We have come to symbolically associate the heart with the center of our emotions.  In both the ancient Hebrew and Greek cultures the word “heart” came to mean “that which is central.” This small pumping machine, about the size of one’s fist, beats about 70 times a minute, and 4200 times an hour. That’s 36,792,000 times a year. The heart’s operation can be seriously hampered, or even stopped, if we allow certain habits or circumstances to inhibit its ability to pump its 650,000 gallons of blood per year.

According to the Centers for Disease Control about 600,000 people die of heart disease in the United States every year. But there is another form of “heart disease” we seldom mention; one in which a man named Valentine sought to fight before the Roman god Cupid came along and pierced his reputation with an arrow.  This one causes thousands of marriages and relationships to die annually.

Romance keeps a marriage interesting, but commitment keeps romance from deteriorating. The choice to commit yourself to your spouse alone is more than just something that takes place at the marriage altar. It must be preserved on a daily basis.

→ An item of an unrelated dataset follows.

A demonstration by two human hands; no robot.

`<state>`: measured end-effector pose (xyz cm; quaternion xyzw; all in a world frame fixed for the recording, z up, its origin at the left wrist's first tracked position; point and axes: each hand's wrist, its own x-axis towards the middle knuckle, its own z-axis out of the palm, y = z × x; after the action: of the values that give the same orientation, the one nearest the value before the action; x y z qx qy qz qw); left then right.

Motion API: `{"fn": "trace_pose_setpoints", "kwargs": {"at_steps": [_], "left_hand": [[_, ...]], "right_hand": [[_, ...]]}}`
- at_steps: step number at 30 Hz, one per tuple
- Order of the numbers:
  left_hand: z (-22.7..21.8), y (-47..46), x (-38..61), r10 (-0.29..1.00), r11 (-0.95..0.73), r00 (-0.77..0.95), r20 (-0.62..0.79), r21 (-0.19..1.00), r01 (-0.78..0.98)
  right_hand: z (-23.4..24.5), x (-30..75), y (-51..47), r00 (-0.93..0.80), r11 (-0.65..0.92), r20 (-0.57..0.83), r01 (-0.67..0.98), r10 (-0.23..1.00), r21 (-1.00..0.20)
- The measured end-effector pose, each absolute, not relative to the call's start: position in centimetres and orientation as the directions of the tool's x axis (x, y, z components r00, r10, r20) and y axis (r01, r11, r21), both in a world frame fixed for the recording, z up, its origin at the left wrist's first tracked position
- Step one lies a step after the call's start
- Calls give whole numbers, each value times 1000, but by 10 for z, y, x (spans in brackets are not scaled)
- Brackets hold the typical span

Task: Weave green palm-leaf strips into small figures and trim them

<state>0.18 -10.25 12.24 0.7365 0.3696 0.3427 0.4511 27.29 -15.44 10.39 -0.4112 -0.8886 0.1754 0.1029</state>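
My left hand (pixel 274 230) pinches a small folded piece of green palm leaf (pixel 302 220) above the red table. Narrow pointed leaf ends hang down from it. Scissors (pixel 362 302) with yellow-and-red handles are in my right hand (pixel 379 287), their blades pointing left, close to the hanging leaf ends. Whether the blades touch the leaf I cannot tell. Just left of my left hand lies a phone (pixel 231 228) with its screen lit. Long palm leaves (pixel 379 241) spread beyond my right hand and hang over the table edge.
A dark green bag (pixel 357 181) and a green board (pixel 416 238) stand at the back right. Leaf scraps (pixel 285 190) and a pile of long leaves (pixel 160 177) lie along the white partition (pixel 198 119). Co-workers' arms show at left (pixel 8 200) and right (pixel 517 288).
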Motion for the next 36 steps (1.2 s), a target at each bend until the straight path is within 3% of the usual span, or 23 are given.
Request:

Saint Valentine’s Day was named in honor of Bishop Valentine, who opposed the Roman emperor’s edict forbidding marriage. Valentine encouraged those men under his influence to send letters of intent to those they wished to marry. He would pay the ultimate price by being executed in AD 270, but not without leaving a legacy upholding the institution of marriage.valentine message banner

The Holy Bible uses “heart” to describe the inner man (Ps. 44:21; Prov. 25:3), the mental center (Deut. 29:4; Prov. 22:17), the moral center (Ps. 17:3; Jer. 12:3), and the emotional center (Ps. 27:14; Prov. 12:25). The Bible presents the heart as the seat of emotions and affections, in which we often misdirect at our own peril. The heart is the only vital organ that must function from the beginning stage of its growth (the hearts starts beating at five weeks).

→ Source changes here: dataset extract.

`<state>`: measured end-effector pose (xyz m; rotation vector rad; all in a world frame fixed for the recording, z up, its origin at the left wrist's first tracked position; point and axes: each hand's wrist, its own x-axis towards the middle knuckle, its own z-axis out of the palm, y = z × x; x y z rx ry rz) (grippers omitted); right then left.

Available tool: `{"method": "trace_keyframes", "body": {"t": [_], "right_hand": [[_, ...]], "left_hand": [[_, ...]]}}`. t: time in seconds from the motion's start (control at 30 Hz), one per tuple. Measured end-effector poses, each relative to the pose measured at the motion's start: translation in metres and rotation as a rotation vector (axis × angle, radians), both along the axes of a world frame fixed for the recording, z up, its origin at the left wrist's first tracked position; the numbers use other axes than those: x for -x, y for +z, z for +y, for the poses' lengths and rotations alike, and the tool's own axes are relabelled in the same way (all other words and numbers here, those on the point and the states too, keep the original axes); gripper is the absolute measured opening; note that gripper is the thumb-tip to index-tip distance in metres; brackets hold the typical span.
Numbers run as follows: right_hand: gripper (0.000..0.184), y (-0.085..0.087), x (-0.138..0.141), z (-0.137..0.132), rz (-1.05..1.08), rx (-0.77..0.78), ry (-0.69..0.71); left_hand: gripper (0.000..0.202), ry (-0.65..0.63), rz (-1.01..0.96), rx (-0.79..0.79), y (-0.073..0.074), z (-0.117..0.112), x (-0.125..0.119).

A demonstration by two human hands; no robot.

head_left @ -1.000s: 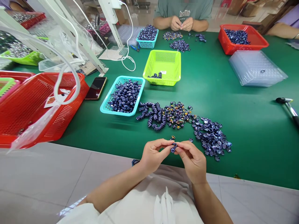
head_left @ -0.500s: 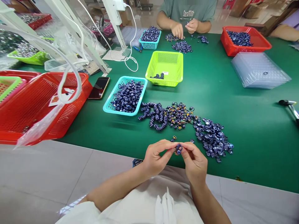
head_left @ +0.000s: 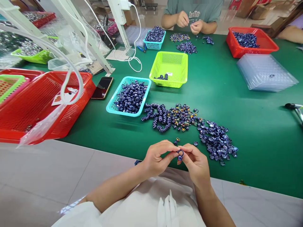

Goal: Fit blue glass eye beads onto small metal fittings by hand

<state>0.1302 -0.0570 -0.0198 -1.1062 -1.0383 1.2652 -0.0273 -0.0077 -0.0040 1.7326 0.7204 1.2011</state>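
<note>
Between my fingertips is a small dark-blue metal ring piece [head_left: 180, 155] with a round knob at its lower end. My left hand [head_left: 159, 158] pinches it from the left, and my right hand [head_left: 196, 163] pinches it from the right. Just beyond my fingers lie one loose ring piece [head_left: 177, 140] with a yellow part and a single round disc [head_left: 195, 143]. Farther off are a coiled row of dark-blue pieces [head_left: 163, 118], a pile of ring pieces with coloured bits [head_left: 183, 118], and a heap of shiny blue discs [head_left: 217, 142].
A light-blue basket [head_left: 111, 108] full of blue pieces stands left, with a lime basket [head_left: 182, 82] behind it. A phone [head_left: 102, 88] lies beside a large red basket [head_left: 78, 116]. Clear trays [head_left: 266, 71] and a red bin [head_left: 270, 47] are right. Opposite, a co-worker [head_left: 193, 15] handles small pieces.
The ring piece between my fingers has turned, so its loop shows more openly. The view has shifted slightly. The co-worker's hands have lifted away from the pile.
</note>
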Motion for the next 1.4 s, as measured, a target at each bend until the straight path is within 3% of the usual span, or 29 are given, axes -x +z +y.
{"method": "trace_keyframes", "body": {"t": [0.17,0.23,0.33,0.43,0.57,0.7,0.8,1.0,1.17,1.3,1.4], "right_hand": [[0.02,-0.004,-0.011,-0.001,-0.104,0.009,0.092],[0.026,-0.002,-0.019,0.0,-0.214,-0.014,0.181],[0.031,0.003,-0.027,0.002,-0.354,-0.105,0.275],[0.03,0.005,-0.027,0.004,-0.374,-0.17,0.283],[0.027,0.0,-0.019,0.002,-0.358,-0.233,0.204],[0.018,-0.004,-0.009,-0.003,-0.426,-0.299,0.111],[0.014,-0.006,-0.004,-0.007,-0.523,-0.346,0.031],[0.014,-0.011,0.003,-0.01,-0.59,-0.391,-0.086],[0.015,-0.012,0.001,-0.008,-0.597,-0.378,-0.046],[0.019,-0.011,-0.003,0.0,-0.647,-0.346,0.012],[0.023,-0.01,0.0,0.008,-0.697,-0.366,0.014]], "left_hand": [[0.011,-0.048,-0.007,0.187,-0.002,0.002,0.006],[0.007,-0.11,-0.011,0.405,0.0,0.004,0.008],[0.018,-0.219,-0.069,0.809,0.004,0.008,0.01],[0.028,-0.225,-0.108,0.97,0.007,0.011,0.01],[0.041,-0.142,-0.019,0.779,0.004,0.013,0.012],[0.067,-0.236,0.021,0.477,-0.006,0.011,0.011],[0.055,-0.284,0.017,0.382,-0.013,0.007,0.008],[0.048,-0.299,-0.025,0.386,-0.018,0.004,0.005],[0.049,-0.268,0.043,0.354,-0.013,0.004,0.008],[0.05,-0.123,0.181,0.153,-0.005,0.003,0.013],[0.031,-0.017,0.261,-0.061,0.0,0.002,0.018]]}}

In an effort to combat this form of  “heart disease”, we often make referrals to the Great Physician—Jesus Christ, who will perform the right kind of surgery. God promised: “I will give you a new heart and put a new spirit within you; I will take the heart of stone out of your flesh and give you a heart of flesh” (Ezek. 36:26). This Valentine’s Day should challenge us to renew our commitment to the zenith of relationships—-the marriage covenant.

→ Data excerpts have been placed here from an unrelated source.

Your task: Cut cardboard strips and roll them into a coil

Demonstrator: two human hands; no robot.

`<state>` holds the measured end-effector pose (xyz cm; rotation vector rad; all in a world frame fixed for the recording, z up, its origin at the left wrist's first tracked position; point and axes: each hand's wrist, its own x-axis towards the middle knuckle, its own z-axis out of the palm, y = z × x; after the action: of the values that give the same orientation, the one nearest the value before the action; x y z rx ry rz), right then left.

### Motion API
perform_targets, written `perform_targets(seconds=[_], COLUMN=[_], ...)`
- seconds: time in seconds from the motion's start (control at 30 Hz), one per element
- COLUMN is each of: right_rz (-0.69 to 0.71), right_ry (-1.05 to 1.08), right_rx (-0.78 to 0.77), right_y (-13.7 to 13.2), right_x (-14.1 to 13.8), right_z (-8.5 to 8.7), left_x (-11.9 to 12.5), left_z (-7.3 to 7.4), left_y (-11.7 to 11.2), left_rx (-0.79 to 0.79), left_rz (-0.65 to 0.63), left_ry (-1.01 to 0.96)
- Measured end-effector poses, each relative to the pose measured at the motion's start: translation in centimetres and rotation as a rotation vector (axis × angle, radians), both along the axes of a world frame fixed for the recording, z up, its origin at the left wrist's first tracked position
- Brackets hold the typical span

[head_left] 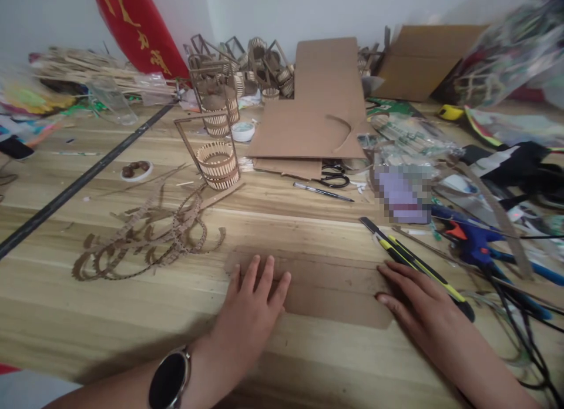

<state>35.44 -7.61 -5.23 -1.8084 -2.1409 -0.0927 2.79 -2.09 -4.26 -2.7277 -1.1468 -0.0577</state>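
Observation:
A flat strip of brown cardboard lies on the wooden table in front of me. My left hand rests on its left part, fingers spread, with a watch on the wrist. At the strip's right end is my right hand, its fingers stretched out and its thumb apart from them, touching the edge. Just beyond that hand lie a black-and-yellow utility knife and a thin strip of material. Curled cardboard strips with notched edges are heaped to the left.
Small slatted baskets with tall handles stand behind, near large cardboard sheets. A pen and black-handled scissors lie nearby. On the right are a blue glue gun and cables. A long dark rod crosses the left side.

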Motion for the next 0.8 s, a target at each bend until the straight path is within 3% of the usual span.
perform_targets(seconds=[0.3,0.8], right_rz=[-0.002,0.051], right_ry=[0.025,-0.025], right_rx=[-0.009,0.020], right_y=[0.09,0.45], right_x=[0.52,0.57], right_z=[-0.70,-0.12], left_x=[-0.11,-0.15], left_z=[0.40,0.23], left_y=[0.69,0.58], left_rx=[-0.062,-0.095], left_rz=[0.002,0.010], left_ry=[-0.035,-0.015])
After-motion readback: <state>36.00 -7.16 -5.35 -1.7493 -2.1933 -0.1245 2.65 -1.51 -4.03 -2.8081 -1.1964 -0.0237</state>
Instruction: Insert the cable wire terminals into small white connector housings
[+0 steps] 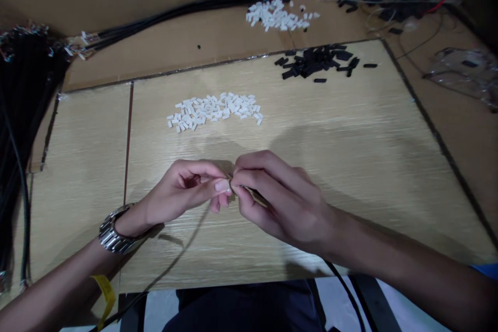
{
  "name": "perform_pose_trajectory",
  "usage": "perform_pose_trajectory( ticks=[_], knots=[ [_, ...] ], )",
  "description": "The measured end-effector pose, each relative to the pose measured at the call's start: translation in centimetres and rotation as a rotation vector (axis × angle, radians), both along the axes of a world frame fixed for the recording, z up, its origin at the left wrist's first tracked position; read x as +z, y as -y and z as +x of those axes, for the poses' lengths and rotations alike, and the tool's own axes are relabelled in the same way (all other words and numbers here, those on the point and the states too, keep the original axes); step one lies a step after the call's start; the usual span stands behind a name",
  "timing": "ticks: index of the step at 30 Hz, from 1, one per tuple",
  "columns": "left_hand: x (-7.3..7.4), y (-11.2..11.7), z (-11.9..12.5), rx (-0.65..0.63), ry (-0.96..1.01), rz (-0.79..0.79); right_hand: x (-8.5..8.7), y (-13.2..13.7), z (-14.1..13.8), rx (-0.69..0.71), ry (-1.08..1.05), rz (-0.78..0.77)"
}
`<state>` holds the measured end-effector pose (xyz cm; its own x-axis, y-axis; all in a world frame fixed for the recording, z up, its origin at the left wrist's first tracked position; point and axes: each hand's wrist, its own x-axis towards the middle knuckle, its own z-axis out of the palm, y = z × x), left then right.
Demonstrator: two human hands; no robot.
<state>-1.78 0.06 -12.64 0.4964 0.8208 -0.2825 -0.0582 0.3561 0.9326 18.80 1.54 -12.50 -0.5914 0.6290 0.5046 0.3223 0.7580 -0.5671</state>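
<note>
Both hands meet over the front middle of the table (249, 264). My left hand (190, 187), wearing a metal watch (114, 231) at the wrist, pinches something tiny between thumb and forefinger; the fingertips mostly hide it. Right against it, my right hand (278, 199) is closed on thin wires at the end of a black cable. Part of that black cable (342, 285) shows below my right forearm, hanging over the table's front edge. A yellow tag (104, 295) sits on a dark cable near my left forearm.
A pile of small white connector pieces (218, 109) lies beyond my hands. Farther back are short black pieces (315, 62) and another white heap (276, 14). Bundled black cables (27, 114) fill the left side. A clear plastic bag (462, 72) lies at the right.
</note>
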Motion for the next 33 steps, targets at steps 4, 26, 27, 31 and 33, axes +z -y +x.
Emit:
perform_pose_trajectory(
  ticks=[4, 26, 27, 31, 33],
  knots=[
    [-0.05, -0.05, 0.05, 0.026, 0.020, -0.006, -0.05, -0.25, 0.16, 0.005, -0.010, -0.020],
    [-0.57, -0.03, -0.08, 0.118, 0.188, -0.078, 0.68, -0.76, 0.35, 0.130, -0.293, -0.750],
    [-0.57, -0.06, -0.04, 0.119, 0.194, -0.075, 0.58, -0.79, 0.28, 0.132, -0.320, -0.810],
    [-0.53, -0.15, 0.04, 0.126, 0.197, -0.070, 0.30, -0.87, 0.08, 0.125, -0.410, -0.988],
    [-0.47, -0.16, 0.03, 0.124, 0.187, -0.066, 0.27, -0.87, 0.09, 0.120, -0.398, -0.963]
  ],
)
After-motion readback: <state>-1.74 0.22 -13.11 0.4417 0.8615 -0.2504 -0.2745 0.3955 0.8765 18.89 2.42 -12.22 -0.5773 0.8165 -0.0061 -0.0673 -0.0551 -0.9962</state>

Rev. John A. James, an English clergyman and writer of the early 19th century, wrote, “A very great portion of the misery and of the crime with which society is depraved and afflicted is the result of ill-informed marriages.”

Like Bishop Valentine, your chaplains continue to encourage those under our influence to become better fathers and mothers by honoring the principles of a godly marriage because solid families make strong societies. Happy Valentine’s Day.